L'un des ingrédients essentiels à l'élaboration par Thom d'une nouvelle théorie de l'analogie -la première, selon lui, depuis Aristote et Eudoxe- est d'avoir réussi à déterminer qualitativement la forme d'une fonction en s'arrêtant en chemin dans son développement de Taylor (avec l'assurance que le reste ne contient aucun renseignement substantiel sur sa forme, autrement dit que le reste ne contient que des informations quantitatives sans intérêt). Sa théorie est d'un intérêt considérable car, pour la première fois depuis plus de deux millénaires, on a à sa disposition un nouveau moyen qualitatif -et non plus quantitatif- de dire en quoi deux êtres ou deux systèmes dynamiques sont analogues, donc un moyen de transgresser le "comparaison n'est pas raison" du SC (Scientifiquement Correct) moderne, on a là un moyen -un langage et une méthode-, pour moi considérable -pour Thom aussi, bien entendu-, pour "faire connaissance avec le monde".

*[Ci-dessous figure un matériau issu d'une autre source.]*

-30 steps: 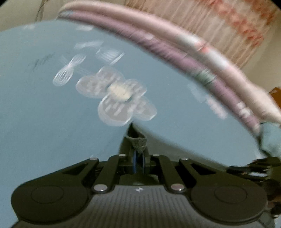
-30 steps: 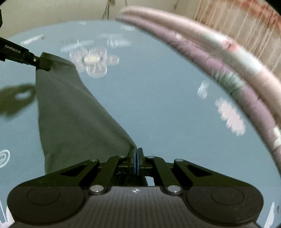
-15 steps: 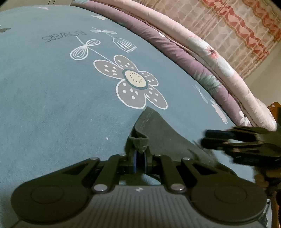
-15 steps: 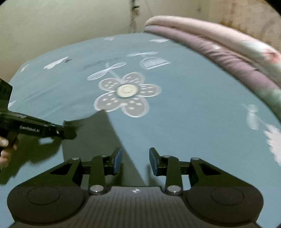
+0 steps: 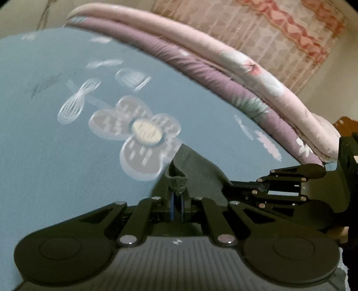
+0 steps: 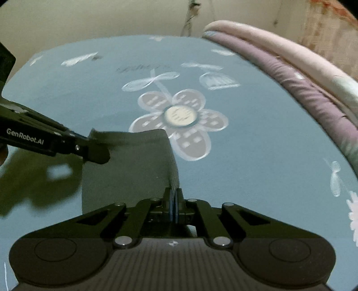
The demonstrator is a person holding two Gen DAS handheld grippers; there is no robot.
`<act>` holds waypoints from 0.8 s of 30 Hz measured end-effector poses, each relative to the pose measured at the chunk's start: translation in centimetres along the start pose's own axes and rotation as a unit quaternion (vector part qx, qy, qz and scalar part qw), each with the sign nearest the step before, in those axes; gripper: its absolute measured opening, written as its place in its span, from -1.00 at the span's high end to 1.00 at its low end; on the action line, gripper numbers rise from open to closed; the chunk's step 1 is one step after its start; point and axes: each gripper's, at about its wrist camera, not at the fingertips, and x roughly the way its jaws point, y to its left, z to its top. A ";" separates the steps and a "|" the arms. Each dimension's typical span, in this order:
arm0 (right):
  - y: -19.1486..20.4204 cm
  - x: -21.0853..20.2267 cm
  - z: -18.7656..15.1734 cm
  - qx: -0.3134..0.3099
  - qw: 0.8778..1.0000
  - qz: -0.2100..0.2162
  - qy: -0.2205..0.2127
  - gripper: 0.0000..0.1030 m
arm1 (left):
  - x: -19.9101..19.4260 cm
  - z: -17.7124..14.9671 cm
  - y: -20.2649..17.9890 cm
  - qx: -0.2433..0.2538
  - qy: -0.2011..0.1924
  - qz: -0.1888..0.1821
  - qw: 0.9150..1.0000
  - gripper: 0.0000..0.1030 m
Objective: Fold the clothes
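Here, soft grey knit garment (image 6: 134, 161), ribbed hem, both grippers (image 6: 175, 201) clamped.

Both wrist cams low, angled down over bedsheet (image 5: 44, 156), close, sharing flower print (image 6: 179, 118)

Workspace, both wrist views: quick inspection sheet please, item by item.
Surface: blue bedsheet with a large flower print.
Job's things: one dark grey garment, lifted by two corners over the sheet.
Clutter: nothing seen.
Grippers: left gripper shut on one garment corner; right gripper shut on the other corner.
Cables: nothing seen.
Surroundings: rolled pink and purple quilt along the bed edge, patterned curtain behind, plain wall.
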 end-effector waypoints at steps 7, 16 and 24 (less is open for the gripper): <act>-2.8 0.4 0.8 0.023 0.999 -0.047 -0.005 0.94 | 3.9 2.2 -1.9 0.041 0.024 0.030 0.998 0.81; -5.4 -1.1 -1.5 0.087 0.995 -0.040 -0.003 0.64 | 2.6 0.4 -0.1 0.048 0.009 0.094 0.994 0.55; -8.7 -17.4 -8.9 0.123 0.990 -0.071 -0.010 0.46 | -1.7 -3.2 -4.3 0.170 0.025 0.040 0.984 0.19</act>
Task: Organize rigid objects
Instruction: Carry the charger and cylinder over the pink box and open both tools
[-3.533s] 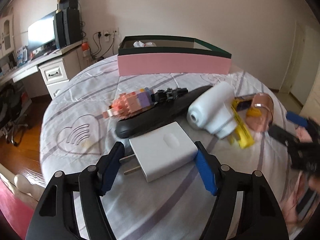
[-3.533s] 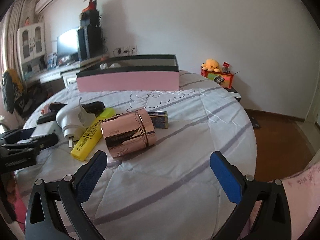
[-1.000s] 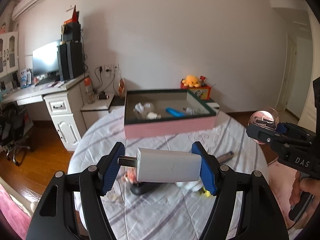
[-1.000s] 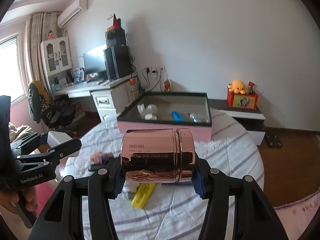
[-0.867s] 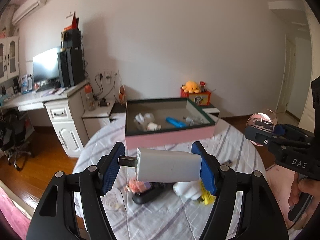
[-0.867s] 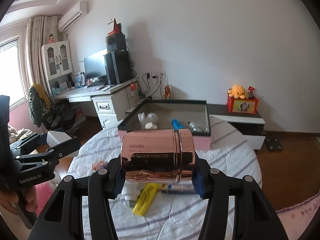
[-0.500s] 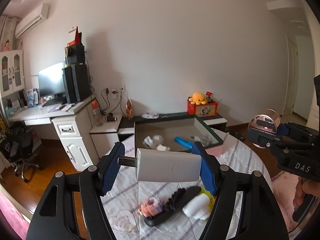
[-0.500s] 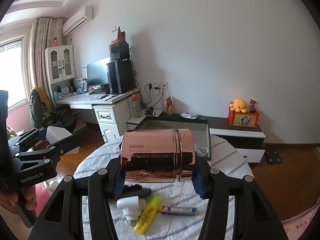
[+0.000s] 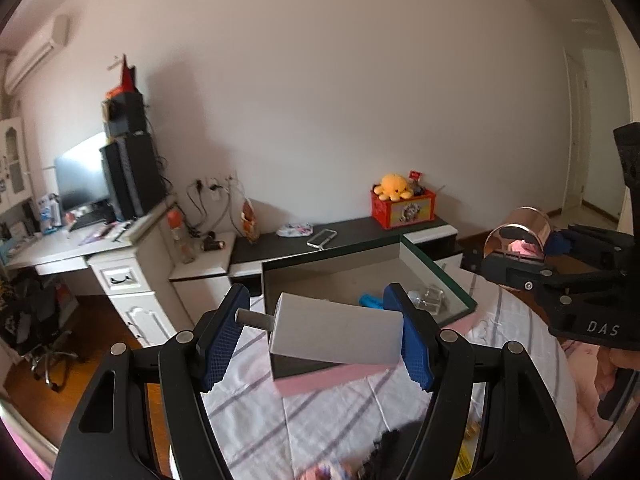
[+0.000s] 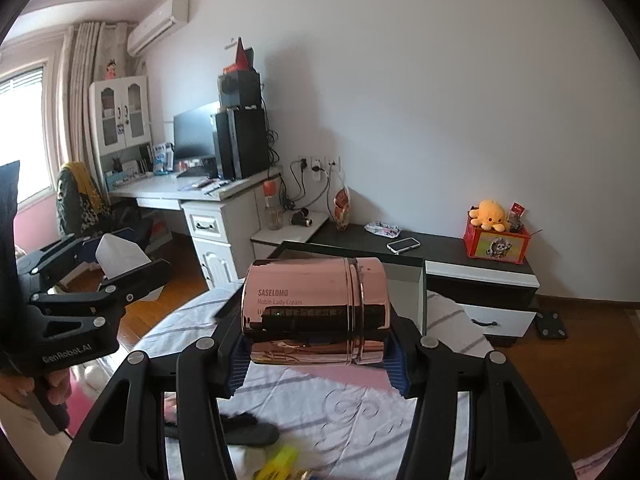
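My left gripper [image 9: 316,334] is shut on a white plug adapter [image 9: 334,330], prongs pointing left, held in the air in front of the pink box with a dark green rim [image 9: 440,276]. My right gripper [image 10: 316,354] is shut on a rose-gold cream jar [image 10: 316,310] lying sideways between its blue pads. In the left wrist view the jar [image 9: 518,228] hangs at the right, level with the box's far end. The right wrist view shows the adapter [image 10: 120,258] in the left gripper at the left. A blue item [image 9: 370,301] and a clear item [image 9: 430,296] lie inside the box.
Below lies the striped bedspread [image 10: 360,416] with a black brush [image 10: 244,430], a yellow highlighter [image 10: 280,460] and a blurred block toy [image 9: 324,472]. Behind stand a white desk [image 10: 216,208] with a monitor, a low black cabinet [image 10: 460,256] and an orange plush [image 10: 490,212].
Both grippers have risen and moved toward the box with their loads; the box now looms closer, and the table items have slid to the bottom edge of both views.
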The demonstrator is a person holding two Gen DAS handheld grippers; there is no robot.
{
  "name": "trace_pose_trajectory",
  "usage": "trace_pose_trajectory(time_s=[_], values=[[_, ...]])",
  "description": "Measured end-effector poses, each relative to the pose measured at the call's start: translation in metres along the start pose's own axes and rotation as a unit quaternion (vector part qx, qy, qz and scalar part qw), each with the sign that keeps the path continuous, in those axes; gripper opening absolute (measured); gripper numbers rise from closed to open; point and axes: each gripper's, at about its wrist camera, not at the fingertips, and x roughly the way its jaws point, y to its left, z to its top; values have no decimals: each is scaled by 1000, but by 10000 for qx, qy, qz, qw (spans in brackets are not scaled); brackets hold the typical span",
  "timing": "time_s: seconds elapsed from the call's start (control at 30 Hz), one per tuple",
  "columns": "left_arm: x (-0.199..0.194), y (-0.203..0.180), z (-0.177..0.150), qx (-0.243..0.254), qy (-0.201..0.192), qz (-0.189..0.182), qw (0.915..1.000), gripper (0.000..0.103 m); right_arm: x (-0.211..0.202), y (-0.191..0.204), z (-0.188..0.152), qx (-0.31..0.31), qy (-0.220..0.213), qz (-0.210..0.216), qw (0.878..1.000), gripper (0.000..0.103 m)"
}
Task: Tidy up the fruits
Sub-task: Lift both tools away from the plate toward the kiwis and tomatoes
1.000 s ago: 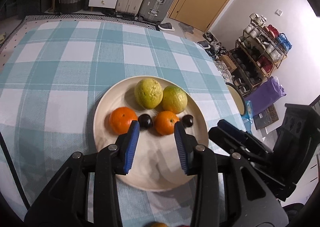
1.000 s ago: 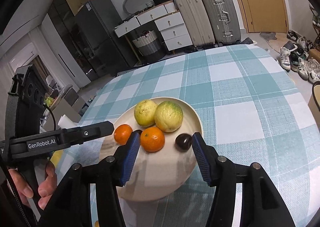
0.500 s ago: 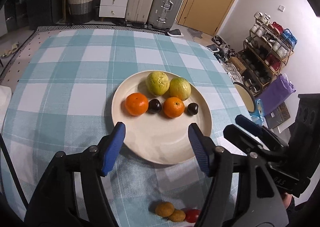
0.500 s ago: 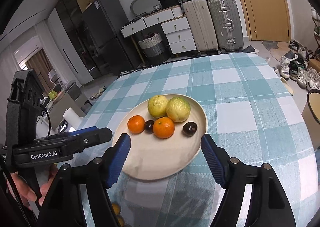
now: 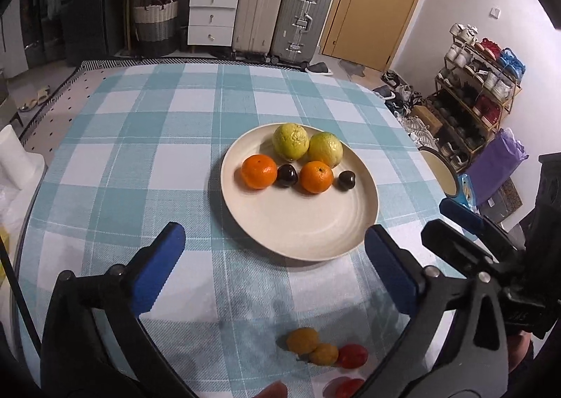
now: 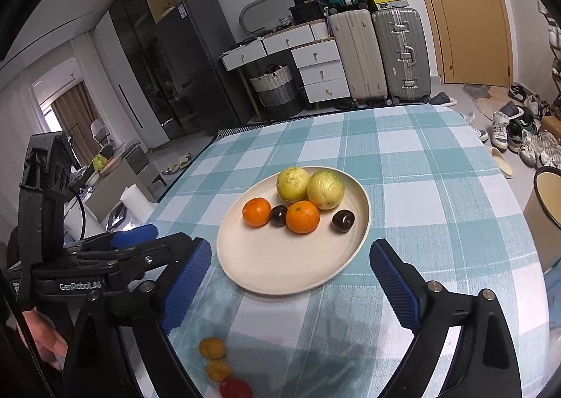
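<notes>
A cream plate sits on the checked tablecloth. On it lie two yellow-green citrus fruits, two oranges and two dark plums. Near the table's front edge lie two small yellow-orange fruits and red tomatoes. My left gripper is open and empty, above the cloth in front of the plate. My right gripper is open and empty, just to its right.
The round table's right edge drops to a floor with shoes and a cream bowl. A white paper roll stands off the left edge. Suitcases and drawers stand behind the table.
Both grippers have pulled back from the plate and opened wider. The small fruits and tomatoes at the front edge have come into view.
</notes>
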Motion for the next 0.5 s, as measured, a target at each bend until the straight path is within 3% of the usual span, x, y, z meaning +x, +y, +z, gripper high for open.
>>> trace_pose_trajectory(time_s=[0.5], values=[[-19,11,-45,24,125,-19,9999,102,-27,14,-33,-150,-113,-72,9998,103]])
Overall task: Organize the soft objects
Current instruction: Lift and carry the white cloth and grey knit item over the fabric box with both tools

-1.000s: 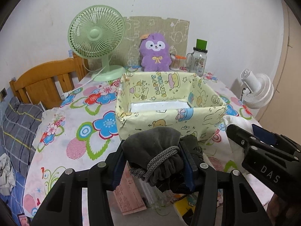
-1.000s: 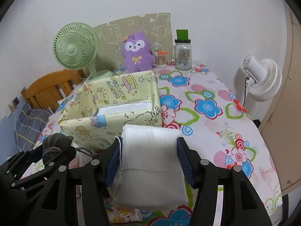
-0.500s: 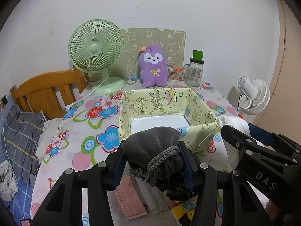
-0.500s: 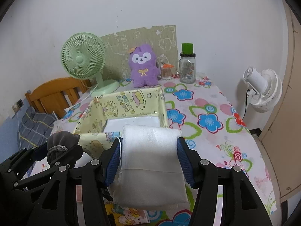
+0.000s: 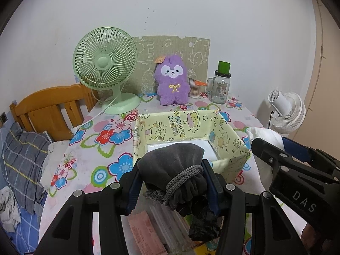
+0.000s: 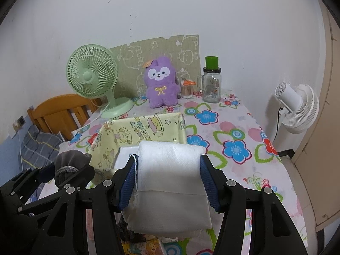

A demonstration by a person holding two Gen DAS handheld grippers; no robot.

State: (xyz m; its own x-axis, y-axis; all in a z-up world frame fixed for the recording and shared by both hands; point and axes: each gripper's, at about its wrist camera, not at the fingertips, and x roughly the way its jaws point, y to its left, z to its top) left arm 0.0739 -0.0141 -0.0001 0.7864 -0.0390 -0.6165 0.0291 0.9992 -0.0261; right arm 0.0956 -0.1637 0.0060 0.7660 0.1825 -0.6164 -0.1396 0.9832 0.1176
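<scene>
Left tool (image 5: 173, 183) clamps a dark grey velvet drawstring pouch (image 5: 172, 170) between its blue-padded fingers (image 5: 133, 188), grey braided cord wrapped round the pouch neck, pouch bulging above the pads. Right tool (image 6: 169, 182) grips a white folded soft cloth pack (image 6: 170, 176) across its width, pads pressed into both sides, lower part of the pack hanging below the fingers. Both tools held above the near edge of the surface (image 6: 229, 131), which is covered with a white flower-print cloth. Right tool visible at the right edge of the left wrist view, left tool with the pouch at lower left of the right wrist view, so the two sit side by side. Just ahead of both: open pale-yellow cartoon-print box (image 5: 187, 127), "HAPPY BIRTHDAY" lettering on the inner wall, flat white item lying on its bottom. Pouch and cloth pack are both outside the box, at its near side, raised. Back of surface near the wall: mint-green desk fan (image 5: 105, 68), purple plush toy (image 5: 172, 80) upright, glass jar with green lid (image 5: 220, 85), small container of cotton swabs beside it. White floor fan (image 6: 297, 106) off the right side. Wooden bed headboard (image 5: 53, 108) and grey plaid pillow to the left. Pink paper and clear packets lie under the left tool, details unclear.
</scene>
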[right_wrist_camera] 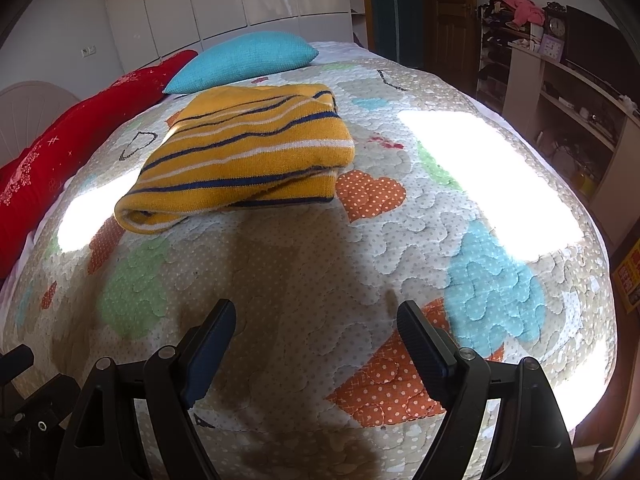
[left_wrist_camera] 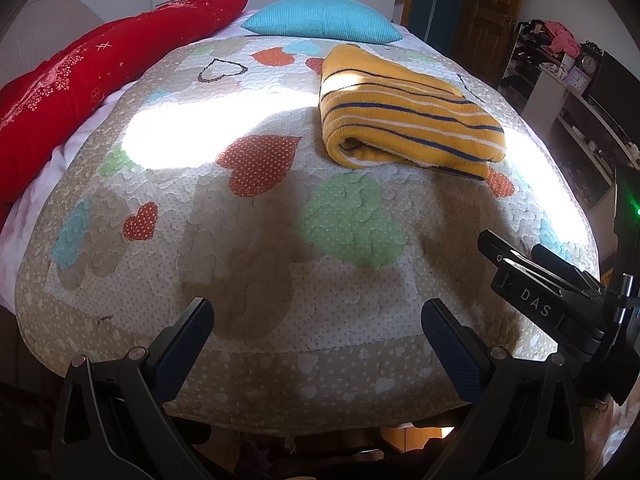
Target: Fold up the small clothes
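A folded yellow striped sweater (left_wrist_camera: 404, 116) lies on my quilted bed (left_wrist_camera: 280, 240); my left gripper (left_wrist_camera: 318, 332) and right gripper (right_wrist_camera: 316, 332) hover nearby, fingers wide, holding nothing.

My black fingers (right_wrist_camera: 214, 344) frame a mustard sweater (right_wrist_camera: 244, 152) striped navy and white, a beige quilt (right_wrist_camera: 304, 264) with dotted hearts, a turquoise pillow (right_wrist_camera: 244, 60)
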Available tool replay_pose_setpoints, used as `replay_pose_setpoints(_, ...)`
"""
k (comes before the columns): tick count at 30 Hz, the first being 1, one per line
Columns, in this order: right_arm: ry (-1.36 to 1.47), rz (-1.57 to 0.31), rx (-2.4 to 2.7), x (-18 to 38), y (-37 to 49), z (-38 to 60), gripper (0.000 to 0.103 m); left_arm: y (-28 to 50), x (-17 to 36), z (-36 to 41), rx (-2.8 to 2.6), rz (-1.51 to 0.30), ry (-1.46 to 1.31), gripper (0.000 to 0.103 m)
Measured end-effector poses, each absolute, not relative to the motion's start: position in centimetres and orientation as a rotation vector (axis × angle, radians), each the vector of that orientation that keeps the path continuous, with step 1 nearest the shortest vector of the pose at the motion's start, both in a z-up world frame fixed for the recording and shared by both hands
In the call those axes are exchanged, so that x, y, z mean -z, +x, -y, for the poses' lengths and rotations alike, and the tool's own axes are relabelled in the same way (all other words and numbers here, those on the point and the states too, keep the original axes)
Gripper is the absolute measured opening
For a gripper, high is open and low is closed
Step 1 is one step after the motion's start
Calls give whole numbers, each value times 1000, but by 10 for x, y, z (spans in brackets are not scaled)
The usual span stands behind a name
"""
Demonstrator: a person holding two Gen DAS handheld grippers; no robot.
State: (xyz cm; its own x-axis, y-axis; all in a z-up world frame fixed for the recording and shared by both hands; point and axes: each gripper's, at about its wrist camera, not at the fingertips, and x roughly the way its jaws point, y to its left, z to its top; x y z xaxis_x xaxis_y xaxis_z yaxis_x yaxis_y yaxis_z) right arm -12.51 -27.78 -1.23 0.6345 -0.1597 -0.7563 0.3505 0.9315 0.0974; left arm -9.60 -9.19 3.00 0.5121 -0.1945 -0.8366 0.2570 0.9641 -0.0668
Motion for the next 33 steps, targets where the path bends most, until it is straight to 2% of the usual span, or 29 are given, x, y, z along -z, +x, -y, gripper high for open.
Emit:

Il y a un avant et un après Thom. Avant on pouvait avoir des intuitions analogiques, mais sans savoir à quoi attribuer ces analogies; après on peut attribuer ces analogies entre plusieurs êtres ou plusieurs dynamiques, évoluant éventuellement sur des substrats différents¹, à l'analogie de chacun d'eux avec un même être (ou une dynamique) archétypique (il faut évidemment penser en premier lieu aux sept catastrophes élémentaires de Thom, archétypiquement hors substrat).

Thom: "Le monde de l'analogie est un monde qui porte son ontologie en quelque sorte avec soi."

Remarque finale: On notera que le couple "intuition analogique" se marie très bien avec celui d' "intuition haute" puisque ana signifie "vers le haut". Thom s'intéresse essentiellement d'abord à ses sept catastrophes élémentaires parce que ce sont les seules à pouvoir se manifester exotériquement dans notre espace temps. Mais rien ne s'oppose, je crois, à la manifestation ésotérique de catastrophes plus, beaucoup plus complexes².


¹: Pour Thom l'analogie "Sujet-Verbe-Objet"/"Endoderme-mésoderme-exoderme" a un sens.

²: Cf. SSM, 2ème ed., "L'art, le délire et le jeu", pp.318 à 321.